URL canonicalization

Thu Sep 15 11:32:02 PDT 2005

On Thu, 15 Sep 2005, Zefiro wrote:

> first, to avoid confusion:
> Users types in 'Zefiro.de' in the login box.
> claimed identity: 'Zefiro.de'
> canonical identity / normalized claimed identity: 'http://zefiro.de/'

Normalized, I think, is after adding http:// and / if necessary. 
Canonical is after following redirects, which might change it to 
'http://www.zefiro.de/'.  Maybe use "resolved identity URL" rather than 
"canonical" to indicate the final endpoint URL from which the content is 
retrieved.  "Canonical" implies it is the preferred standard form to use, 
which I don't think it is here.

This terminology should be tightened up in the spec.

> delegate identity: 'http://www.livejournal.com/users/zefirodragon/'

> primary key: a unique string field in the database used to distinguish 
> different users. Depending on the DBMS used an integer would be the real 
> primary key and the OpenID identity just an indexed unique field. Still 
> this is used for login.

I think this stays out of the spec.  There's no reason you couldn't use 
whichever of these strings you consider to be the individual as the PK.

> We were talking about claimed vs. normalized claimed (may indeed be a 
> better name) identity. The consumer should do nothing with the delegate 
> identity except for using this when asking the OpenID server for 
> authentification. Nothing includes not storing, not using as database 
> key, not assuming same delegates are same identitis or different 
> delegates are different identities.

Agree.  I feel the same way about the resolved (after following 
redirects) identity URL.  Whether to treat the claimed or the normalized 
ID as unique is an interesting question, and perhaps should be left up to 
the consumer (though stating a best practice is fine).

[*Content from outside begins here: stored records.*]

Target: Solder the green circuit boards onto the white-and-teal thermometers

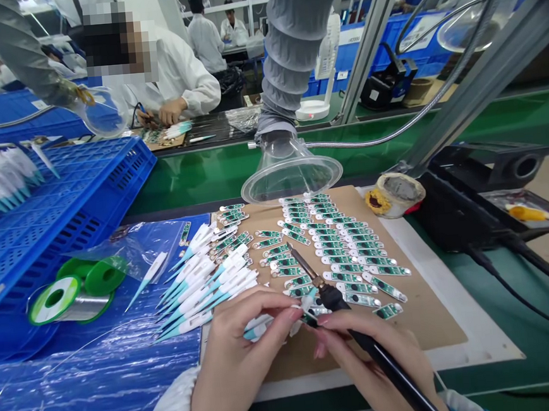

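My left hand [247,344] pinches a digital thermometer [307,304] with a light blue tip between thumb and fingers; most of it is hidden by the fingers. A soldering iron [386,364] lies in my right hand [378,349], its metal tip pointing up and away over the boards. The right thumb and fingertip also meet at the lower end of the held thermometer. Small green circuit boards [330,252] lie in rows on a brown board [426,320] beyond both hands. Left of them rests a pile of white and blue thermometers [200,287].
Solder wire spools [56,302] and a blue crate [106,187] stand at left. A clear fume hood [291,172] hangs over the boards. At right are a round tin [399,192] and a black soldering stand [451,217]. A co-worker [168,68] sits across the bench.
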A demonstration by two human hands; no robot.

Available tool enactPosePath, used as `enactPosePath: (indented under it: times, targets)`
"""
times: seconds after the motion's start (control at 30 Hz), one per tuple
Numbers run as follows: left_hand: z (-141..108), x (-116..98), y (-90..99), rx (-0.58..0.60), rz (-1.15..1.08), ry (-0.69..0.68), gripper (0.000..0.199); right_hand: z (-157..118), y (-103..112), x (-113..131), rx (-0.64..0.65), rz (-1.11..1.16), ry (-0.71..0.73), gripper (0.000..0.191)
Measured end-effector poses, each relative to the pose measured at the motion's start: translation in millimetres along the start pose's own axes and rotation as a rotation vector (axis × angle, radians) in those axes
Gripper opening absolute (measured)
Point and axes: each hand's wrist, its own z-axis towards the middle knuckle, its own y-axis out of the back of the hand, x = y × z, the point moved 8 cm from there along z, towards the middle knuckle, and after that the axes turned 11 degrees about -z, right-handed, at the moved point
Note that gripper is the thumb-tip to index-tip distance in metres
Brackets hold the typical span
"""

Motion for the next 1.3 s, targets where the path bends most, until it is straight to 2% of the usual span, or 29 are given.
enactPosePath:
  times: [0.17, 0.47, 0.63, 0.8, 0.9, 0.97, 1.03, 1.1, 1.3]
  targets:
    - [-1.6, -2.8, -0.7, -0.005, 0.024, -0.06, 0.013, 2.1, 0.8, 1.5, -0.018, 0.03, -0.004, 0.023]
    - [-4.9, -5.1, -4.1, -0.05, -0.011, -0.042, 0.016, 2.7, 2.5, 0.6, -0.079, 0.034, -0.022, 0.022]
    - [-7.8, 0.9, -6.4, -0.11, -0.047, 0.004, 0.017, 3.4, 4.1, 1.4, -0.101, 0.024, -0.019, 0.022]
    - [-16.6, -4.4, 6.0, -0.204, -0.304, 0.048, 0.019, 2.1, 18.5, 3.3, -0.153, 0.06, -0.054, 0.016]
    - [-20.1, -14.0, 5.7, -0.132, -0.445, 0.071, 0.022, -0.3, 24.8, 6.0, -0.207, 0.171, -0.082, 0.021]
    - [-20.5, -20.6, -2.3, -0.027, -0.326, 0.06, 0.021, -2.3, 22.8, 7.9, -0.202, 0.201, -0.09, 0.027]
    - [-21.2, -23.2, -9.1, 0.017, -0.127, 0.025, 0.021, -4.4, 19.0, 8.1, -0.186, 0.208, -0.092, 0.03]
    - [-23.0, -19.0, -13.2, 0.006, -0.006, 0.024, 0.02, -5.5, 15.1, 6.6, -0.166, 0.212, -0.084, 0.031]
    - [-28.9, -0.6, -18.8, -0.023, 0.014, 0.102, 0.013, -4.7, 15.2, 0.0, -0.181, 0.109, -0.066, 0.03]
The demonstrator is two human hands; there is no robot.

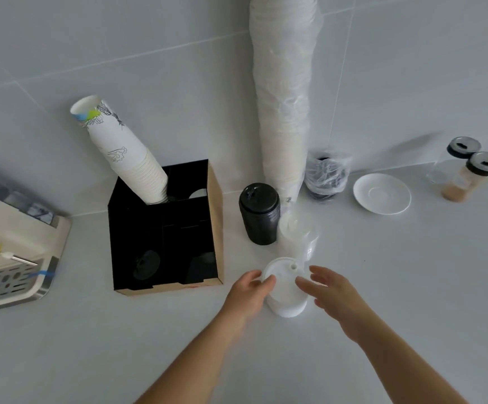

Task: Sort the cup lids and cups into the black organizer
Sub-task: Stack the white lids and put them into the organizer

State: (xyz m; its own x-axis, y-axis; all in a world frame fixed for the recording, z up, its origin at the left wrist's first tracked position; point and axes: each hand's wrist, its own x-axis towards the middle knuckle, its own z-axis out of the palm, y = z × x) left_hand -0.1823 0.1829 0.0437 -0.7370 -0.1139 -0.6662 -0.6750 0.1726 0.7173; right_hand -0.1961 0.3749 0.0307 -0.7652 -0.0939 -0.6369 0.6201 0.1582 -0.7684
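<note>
A stack of white lids [285, 290] stands on the counter near me. My left hand [250, 290] grips its left rim with thumb and fingers. My right hand [328, 290] hovers at its right side, fingers spread and a little blurred. The black organizer [161, 228] stands to the left, a leaning stack of white paper cups [123, 153] in its back left compartment and single black lids lying in its front compartments. Behind the white lids stand a translucent lid stack [296, 234] and a black lid stack [259, 212].
A tall sleeve of white cups [285, 97] leans in the wall corner, with a bag of black lids [326, 174] beside it. A white saucer [382, 193] and two jars [458, 170] sit at the right. A coffee machine [12, 252] stands at the left.
</note>
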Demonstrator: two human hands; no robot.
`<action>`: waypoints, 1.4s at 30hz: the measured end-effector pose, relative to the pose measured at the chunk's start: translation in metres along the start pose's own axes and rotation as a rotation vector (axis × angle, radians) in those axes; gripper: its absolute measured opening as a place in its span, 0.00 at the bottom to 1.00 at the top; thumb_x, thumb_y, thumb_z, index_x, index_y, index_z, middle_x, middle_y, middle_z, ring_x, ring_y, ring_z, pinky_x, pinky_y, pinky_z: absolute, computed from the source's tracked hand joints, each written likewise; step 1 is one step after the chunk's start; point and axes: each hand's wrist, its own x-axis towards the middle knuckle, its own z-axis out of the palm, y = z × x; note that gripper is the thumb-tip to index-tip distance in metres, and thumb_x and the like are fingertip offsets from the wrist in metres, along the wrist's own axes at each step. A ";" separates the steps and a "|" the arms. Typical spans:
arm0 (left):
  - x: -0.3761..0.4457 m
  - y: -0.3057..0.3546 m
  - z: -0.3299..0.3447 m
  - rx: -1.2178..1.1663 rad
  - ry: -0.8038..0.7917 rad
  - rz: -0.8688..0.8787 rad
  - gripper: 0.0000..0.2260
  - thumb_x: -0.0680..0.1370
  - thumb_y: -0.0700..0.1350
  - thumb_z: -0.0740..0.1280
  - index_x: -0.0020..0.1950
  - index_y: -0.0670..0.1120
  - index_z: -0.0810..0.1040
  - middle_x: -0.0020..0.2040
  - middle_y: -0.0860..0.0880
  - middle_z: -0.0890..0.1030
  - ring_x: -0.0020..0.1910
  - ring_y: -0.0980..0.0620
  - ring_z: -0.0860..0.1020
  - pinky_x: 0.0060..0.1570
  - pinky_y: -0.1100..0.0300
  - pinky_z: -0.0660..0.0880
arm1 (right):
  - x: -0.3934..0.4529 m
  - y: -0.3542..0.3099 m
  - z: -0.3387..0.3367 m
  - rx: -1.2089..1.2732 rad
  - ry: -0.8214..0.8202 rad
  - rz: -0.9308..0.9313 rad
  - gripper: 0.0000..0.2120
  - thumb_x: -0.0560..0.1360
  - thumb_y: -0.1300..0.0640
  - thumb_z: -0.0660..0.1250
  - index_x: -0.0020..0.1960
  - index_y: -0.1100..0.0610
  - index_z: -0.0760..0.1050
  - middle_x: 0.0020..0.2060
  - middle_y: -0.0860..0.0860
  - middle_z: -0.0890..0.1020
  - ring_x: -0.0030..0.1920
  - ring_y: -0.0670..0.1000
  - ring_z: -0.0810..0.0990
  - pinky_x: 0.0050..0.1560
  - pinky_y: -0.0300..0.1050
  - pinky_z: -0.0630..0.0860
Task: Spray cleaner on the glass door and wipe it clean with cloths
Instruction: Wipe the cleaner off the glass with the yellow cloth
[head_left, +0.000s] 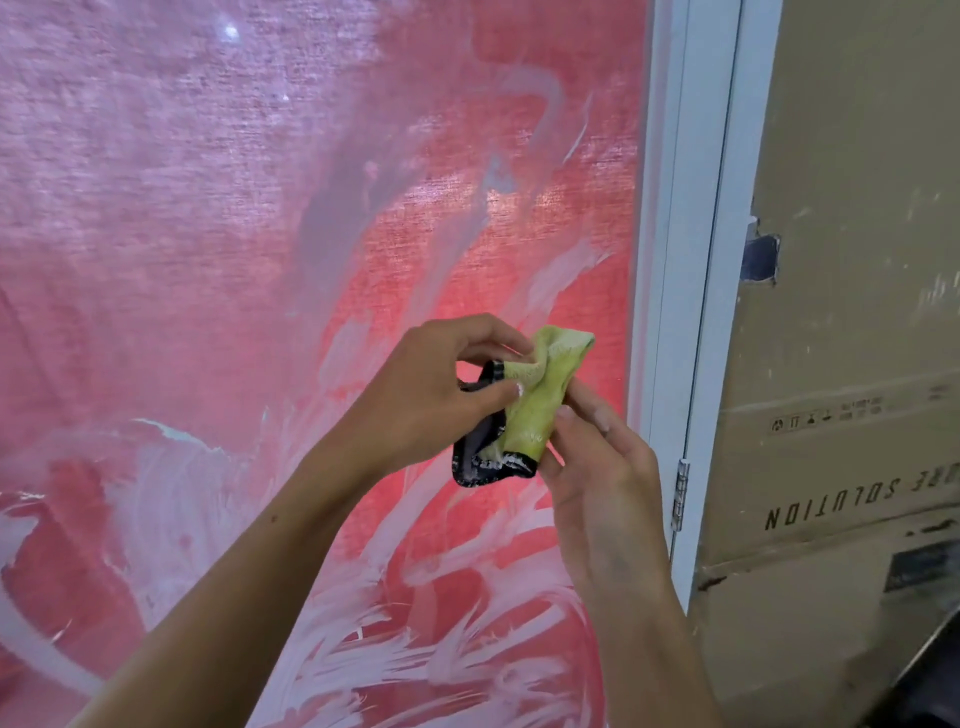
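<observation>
Cardboard sheet (841, 364) right of door frame: mirrored print "SOLUTION"; smaller marks above unreadable.

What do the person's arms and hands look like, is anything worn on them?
Both forearms are bare, with no sleeves in view. The left hand and the right hand wear no gloves, and no rings, watch or bracelets show. A small dark spot marks the left forearm.

Two bare forearms, no sleeves, watch or rings visible; left hand (431, 384) and right hand (597, 467) ungloved, short nails; small dark mole on left forearm (274, 518).
</observation>
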 end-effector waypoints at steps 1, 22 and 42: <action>-0.001 -0.001 0.000 -0.006 -0.022 0.017 0.14 0.79 0.40 0.74 0.61 0.54 0.82 0.56 0.61 0.85 0.59 0.65 0.81 0.51 0.68 0.77 | 0.000 0.001 0.000 0.022 0.007 -0.010 0.15 0.82 0.66 0.62 0.67 0.61 0.78 0.61 0.58 0.84 0.62 0.56 0.83 0.58 0.45 0.81; 0.050 0.003 -0.089 0.208 0.021 0.335 0.14 0.85 0.55 0.62 0.68 0.55 0.80 0.68 0.61 0.79 0.69 0.66 0.73 0.68 0.74 0.64 | 0.117 -0.070 0.068 -0.254 0.262 -0.479 0.08 0.76 0.65 0.70 0.52 0.55 0.83 0.39 0.48 0.84 0.40 0.46 0.82 0.42 0.41 0.79; 0.090 -0.019 -0.219 0.585 1.007 0.560 0.20 0.81 0.38 0.59 0.55 0.67 0.66 0.49 0.72 0.69 0.56 0.52 0.70 0.61 0.42 0.68 | 0.246 -0.103 0.089 -0.919 0.587 -1.270 0.10 0.79 0.58 0.68 0.54 0.63 0.82 0.47 0.57 0.76 0.41 0.48 0.73 0.39 0.39 0.75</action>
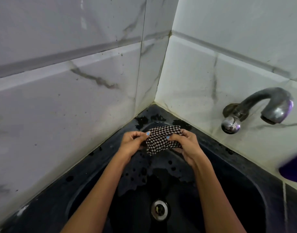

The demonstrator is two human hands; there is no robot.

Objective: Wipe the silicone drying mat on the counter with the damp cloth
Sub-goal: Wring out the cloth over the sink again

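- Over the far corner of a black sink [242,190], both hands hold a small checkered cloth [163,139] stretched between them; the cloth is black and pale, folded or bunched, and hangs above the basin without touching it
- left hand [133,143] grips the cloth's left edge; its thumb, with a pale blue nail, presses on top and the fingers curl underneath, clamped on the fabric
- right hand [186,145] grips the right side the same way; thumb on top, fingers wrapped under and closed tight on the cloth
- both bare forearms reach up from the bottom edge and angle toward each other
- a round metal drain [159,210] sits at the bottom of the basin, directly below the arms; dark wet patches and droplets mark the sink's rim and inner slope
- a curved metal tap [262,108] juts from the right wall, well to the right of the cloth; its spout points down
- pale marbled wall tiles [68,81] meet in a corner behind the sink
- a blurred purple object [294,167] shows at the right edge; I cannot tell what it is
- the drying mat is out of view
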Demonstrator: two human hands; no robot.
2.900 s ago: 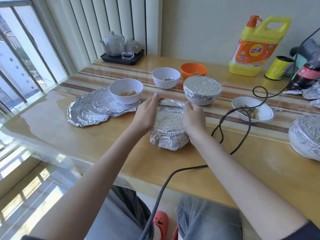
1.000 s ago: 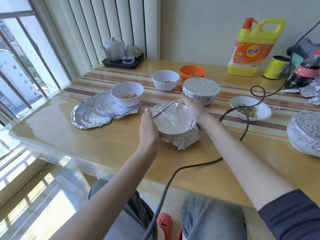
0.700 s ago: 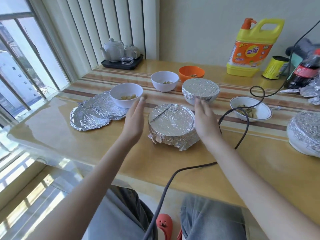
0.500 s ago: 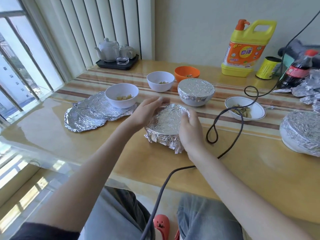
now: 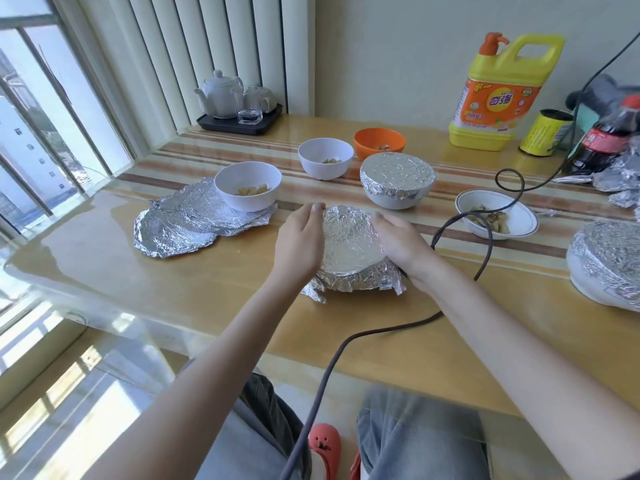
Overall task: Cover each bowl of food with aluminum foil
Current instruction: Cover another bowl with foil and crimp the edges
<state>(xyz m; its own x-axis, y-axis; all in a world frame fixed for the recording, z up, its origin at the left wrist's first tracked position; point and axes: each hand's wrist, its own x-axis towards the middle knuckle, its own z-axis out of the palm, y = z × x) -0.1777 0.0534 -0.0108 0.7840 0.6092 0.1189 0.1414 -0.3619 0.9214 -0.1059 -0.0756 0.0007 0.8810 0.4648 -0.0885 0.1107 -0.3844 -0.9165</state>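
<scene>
A foil-covered bowl sits on the table right in front of me. My left hand presses against its left side and my right hand against its right side, fingers laid along the foil rim. Loose foil flares out at the bowl's base. Spare foil sheets lie to the left, with an uncovered white bowl of food standing on their edge. Behind are another uncovered white bowl, an orange bowl and a foil-covered white bowl.
A shallow bowl of food sits at the right with a dark cable looping over it. A large foil-covered bowl is at the right edge. Detergent bottle, yellow can, cola bottle and tea tray line the back.
My hands turned the bowl, let go and spread apart for a moment, then closed in again on both sides of the foil. The bowl stays in the same spot.
</scene>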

I propose something like the following:

A consumer SHOULD treat different normalized (that is, after adding 
http:// and trailing / if needed) claimed identity URLs as distinct if 
they could ever result in different content when fetching.  A consumer 
SHOULD NOT attempt to consolidate or treat two distinct normalized 
identity URLs as the same even if they happen to resolve the same on some 
webservers, redirect to the same place, or use the same delegated identity 
URL.

For example, claimed identities "example.com", "Example.COM", 
"http://example.com", and "http://example.com/" SHOULD be treated as 
identical.  "example.com" and "example.com/index.html" SHOULD be treated 
as distinct, as should "example.com/a+b" and "example.com/a%20b".

I'm tempted to suggest that the spec recommends to use the claimed 
identity as typed as a display name, but I think that's outside the scope, 
and honestly most consumers should keep a display name entered by the user 
which may be completely separate from authenticated credentials.

>> It seems cleaner to me to use the canonical identity as primary key.

> This depends on how sure you can be that two claimed identities are 
> identical. If you assume normalized claimed identity is what makes the 
> difference, then you'd store this in the database. All other variants of 
> writing it (different claimed identity leading to same normalized id) 
> are then accepted equally, for user convenience.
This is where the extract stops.